Monday, June 9, 2008

Changes to our June Group Trainings

What's new??? We are offering more evening CARDIO!
  • Mondays: Cardio Circuit 7:05-7:35 PM followed immediately by Mind-Body Stretch 7:35-8:05 PM.
  • Wednesdays: Indoor Cycling 7:05-7:35 PM followed imediately by Core Conditioning 7:35-8:05 PM
You may attend BOTH the 7:05 CARDIO and the 7:35 Mind-Body Stretch/Core Conditioning or opt to attend only one or the other. Either way, it will count as one group training.

If you have all ready scheduled for for either Mind-Body Stretch or Core Conditioning in June your name has been added to the preceding Cardio session. I encourage you to give it a try...please let us know if you are not interested in attending.

Please contact us if you have any questions or to reserve your place in a group training.
Here's the schedule, Click on the picture to make it large.

10k Do's & Don'ts

Pre-event thoughts for those of you running or walking the Bellin run (or any 10k)

1. The number one rule: Don’t do anything new on race day. That goes for new socks, shoes, shorts, shirts, foods, energy drinks and many other things you’ll be tempted to try. Bad idea!

2. Try to be well hydrated by race day. For sheer simplicity, this means that your urine should be very pale yellow or clear. An extra glass of water or two the day before will usually do it. That said, overdoing it can make for a very uncomfortable run.

3. Eat a normal light breakfast two to three hours before the run, but nothing too hard to digest. Most runners choose a ripe banana and cereal or peanut butter toast.

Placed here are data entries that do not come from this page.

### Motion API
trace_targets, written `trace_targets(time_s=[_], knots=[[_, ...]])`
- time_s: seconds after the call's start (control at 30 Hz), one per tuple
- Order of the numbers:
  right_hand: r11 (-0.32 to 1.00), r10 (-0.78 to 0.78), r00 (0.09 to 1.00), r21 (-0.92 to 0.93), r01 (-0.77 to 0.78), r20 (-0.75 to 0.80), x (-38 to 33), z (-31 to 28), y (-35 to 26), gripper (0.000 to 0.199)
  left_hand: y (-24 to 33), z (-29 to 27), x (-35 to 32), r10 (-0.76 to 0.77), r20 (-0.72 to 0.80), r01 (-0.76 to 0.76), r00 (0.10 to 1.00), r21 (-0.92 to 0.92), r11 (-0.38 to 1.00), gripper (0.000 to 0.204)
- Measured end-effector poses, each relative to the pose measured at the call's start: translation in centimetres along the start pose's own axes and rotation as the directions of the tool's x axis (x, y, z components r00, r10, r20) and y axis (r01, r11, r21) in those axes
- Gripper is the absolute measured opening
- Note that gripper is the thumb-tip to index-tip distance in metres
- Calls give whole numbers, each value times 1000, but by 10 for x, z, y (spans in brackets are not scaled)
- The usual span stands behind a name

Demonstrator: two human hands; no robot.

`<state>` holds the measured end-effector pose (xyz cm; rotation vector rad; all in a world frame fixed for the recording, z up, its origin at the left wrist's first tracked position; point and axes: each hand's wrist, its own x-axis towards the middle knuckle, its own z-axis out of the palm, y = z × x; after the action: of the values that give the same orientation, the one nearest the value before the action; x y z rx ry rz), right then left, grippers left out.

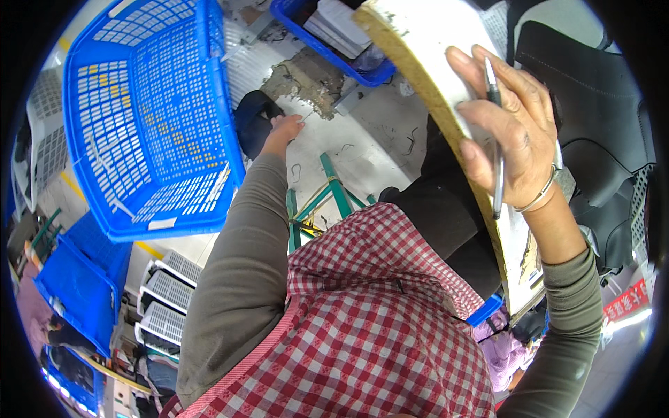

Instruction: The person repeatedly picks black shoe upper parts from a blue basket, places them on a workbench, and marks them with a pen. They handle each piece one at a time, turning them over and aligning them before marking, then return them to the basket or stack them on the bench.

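Right grip (519,132): is partly curling, fingers loosely spread, and is keeping hold of the pen between them; it is hanging over the white tabletop, and whether the fingertips are touching it is hard to see.
Pen (495,143): is slanting through the right grip, its silver tip pointing toward the top of the view.
Bracelet (540,194): is circling the right wrist.
Tabletop (411,24): is running down the right side, showing a worn yellow-brown edge.
Left grip (286,129): is hanging low on the other side, just beside the black item; how far its fingers are parting, and whether they are holding anything, is not clear from here.
Black item (252,124): is lying low between the left grip and the blue basket.
Blue basket (171,118): is standing tilted at the upper left, its slotted walls facing the viewer.
Blue tray (380,75): is sitting at the top, carrying white stacked things.
Green stand (335,187): is showing its legs in front of the checked apron (369,313), which the person is wearing.
White baskets (167,292): are stacking up at the lower left.
Black pieces (582,97): are filling the space right of the tabletop.
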<state>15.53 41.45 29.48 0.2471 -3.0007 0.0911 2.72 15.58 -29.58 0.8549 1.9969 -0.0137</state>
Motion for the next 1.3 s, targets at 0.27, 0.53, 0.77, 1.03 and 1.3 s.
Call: trace_targets(time_s=[0.27, 0.53, 0.77, 1.03, 1.3], knots=[[996, -8, 998, 88, 13, -61, -8, -3, 7, 26, -9, -8, -26, -120, 4, 120, 993, -112, 986, 41], [989, 16, 991, 149, 4, -130, -8, -6, 6, 24, -1, -28, -70, -201, -545, -56, 814, -418, 907, 19], [992, 58, 978, 118, -35, -200, -15, 4, 4, 34, 69, -143, -235, -317, -620, -446, 718, -759, 473, 9], [995, 87, 967, 65, -73, -239, 9, 32, 1, 35, 75, -321, -494, 258, -934, -902, 246, -123, 413, 9], [761, 582, 575, 635, -135, -575, -49, 6, -59, 15, 127, -456, -533, 236, -934, -909, -268, 326, 260, 27]])
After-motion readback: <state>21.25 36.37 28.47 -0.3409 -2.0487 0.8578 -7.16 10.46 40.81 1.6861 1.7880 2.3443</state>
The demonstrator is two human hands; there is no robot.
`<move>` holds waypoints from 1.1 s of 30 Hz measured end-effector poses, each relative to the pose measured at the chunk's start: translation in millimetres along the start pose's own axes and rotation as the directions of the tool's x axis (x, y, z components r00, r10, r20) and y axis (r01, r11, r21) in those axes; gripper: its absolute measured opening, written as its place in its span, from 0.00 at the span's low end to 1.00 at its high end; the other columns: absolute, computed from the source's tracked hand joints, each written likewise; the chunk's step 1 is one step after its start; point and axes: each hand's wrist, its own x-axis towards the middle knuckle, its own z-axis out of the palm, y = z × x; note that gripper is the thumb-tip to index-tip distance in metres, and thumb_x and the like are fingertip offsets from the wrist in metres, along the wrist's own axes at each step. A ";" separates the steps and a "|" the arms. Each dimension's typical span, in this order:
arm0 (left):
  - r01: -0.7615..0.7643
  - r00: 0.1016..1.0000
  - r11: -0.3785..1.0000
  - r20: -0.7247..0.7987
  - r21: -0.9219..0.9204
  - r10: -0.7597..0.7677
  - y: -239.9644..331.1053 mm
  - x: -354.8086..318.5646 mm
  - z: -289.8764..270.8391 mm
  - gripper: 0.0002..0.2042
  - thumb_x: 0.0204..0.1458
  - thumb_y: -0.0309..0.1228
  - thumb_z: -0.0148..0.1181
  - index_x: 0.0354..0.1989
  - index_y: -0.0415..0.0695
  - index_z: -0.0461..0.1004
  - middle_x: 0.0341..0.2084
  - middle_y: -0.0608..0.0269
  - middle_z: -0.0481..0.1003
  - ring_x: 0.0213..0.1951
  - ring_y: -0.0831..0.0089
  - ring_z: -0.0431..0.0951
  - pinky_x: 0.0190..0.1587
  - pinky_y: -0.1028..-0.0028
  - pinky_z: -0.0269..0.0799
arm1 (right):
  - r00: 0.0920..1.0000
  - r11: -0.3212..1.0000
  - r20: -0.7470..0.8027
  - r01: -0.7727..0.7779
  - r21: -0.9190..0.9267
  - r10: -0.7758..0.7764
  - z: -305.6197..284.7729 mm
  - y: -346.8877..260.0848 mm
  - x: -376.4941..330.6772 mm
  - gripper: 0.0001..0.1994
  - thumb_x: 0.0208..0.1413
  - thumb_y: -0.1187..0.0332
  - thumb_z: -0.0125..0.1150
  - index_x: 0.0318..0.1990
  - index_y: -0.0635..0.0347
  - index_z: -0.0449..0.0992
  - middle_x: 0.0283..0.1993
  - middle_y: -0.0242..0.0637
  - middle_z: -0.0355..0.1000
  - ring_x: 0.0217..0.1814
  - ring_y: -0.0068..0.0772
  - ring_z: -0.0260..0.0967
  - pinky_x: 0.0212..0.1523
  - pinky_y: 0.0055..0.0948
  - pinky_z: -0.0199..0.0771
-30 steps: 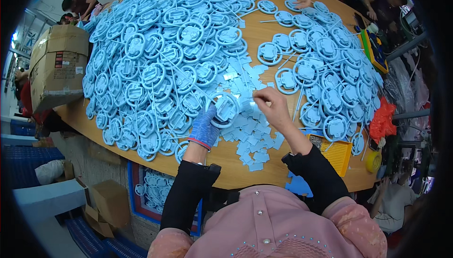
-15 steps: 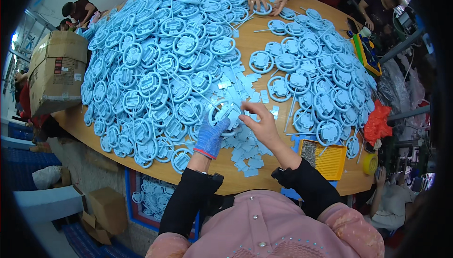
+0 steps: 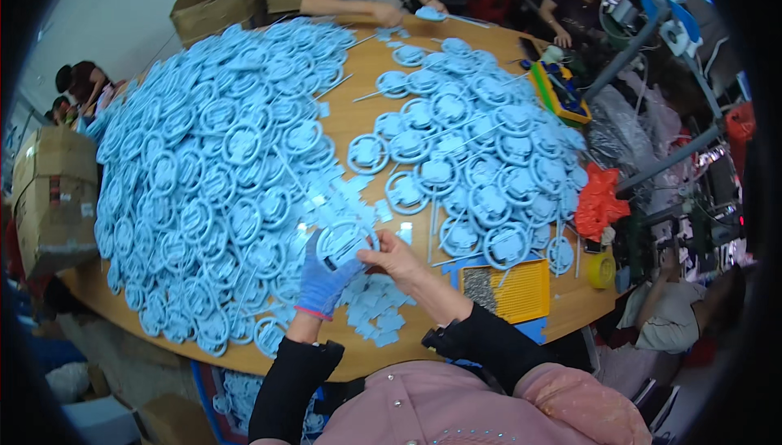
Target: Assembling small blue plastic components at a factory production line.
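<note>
My gloved left hand [image 3: 318, 280] grips a light-blue plastic steering-wheel-shaped part [image 3: 340, 241] from its left and lower side. Bare, my right hand [image 3: 394, 259] has its thumb and fingers closed at the right edge of that wheel part; whether a small plate is pinched there, I cannot make out. Below the hands lie loose small light-blue square plates [image 3: 376, 308] on the wooden table [image 3: 340, 122]. A big heap of similar wheel parts [image 3: 195, 176] rises on the left. On the right spreads a second pile of wheel parts [image 3: 489, 164], with covers in their middles.
A yellow tray [image 3: 525, 292] with small metal pieces stands right of my forearm. Beyond it are a tape roll [image 3: 601, 270] and a red plastic bag [image 3: 601, 201]. Across the table another person's hand [image 3: 388, 15] rests near a wheel part. Cardboard boxes [image 3: 57, 201] flank the table.
My right hand has closed from spread fingers onto the wheel part's right edge. The part is now tilted differently. The view has shifted, and the person opposite has drawn their hands back and apart.
</note>
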 end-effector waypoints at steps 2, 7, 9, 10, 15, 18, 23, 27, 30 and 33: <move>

If you haven’t eaten this breakfast before a run, pick something that worked well for you on a regular training run.

4. For a 10k, no special meal is required the night before. For this length event, your muscles already have the glycogen they need, so gorging or ‘carbo loading’ is unnecessary. Eating spicy foods or heavy, hard to digest foods is generally a bad idea. A light pasta meal and a salad can be a good choice.

5. If you normally drink coffee, be sure to have some with the light breakfast 2-3 hours before the run . A caffeine headache is the last thing you need! If you don’t drink coffee, now is no time to try it unless you’ve tried it on a training run with good results.

6. Use the bathroom at home or at the gas station on the way to the run. Waiting to use a porta-potty right before the run starts qualifies as my least favorite thing to do.

7. In the week and a half leading up to the run, you should be tapering your workouts. Your body gains fitness when it gets a chance to recover. With this in mind your last run should only be 2 miles two days before race day and the day before is a usually a 1-2 mile walk.

8. The most important tip: Smile. How amazing is it to be able to walk or run an event like this? Smiling will make you feel energized and help you in ways too numerous to mention.

Good luck to all of you! Karin too!!!

xo expedition-rafting

June 1: We had lots of interest in a whitewater expedition but it turned out that everyone had other activities planned for this weekend. We took the opportunity to try a new river and use our bikes to shuttle our car. Look for a quiet water expedition later this summer.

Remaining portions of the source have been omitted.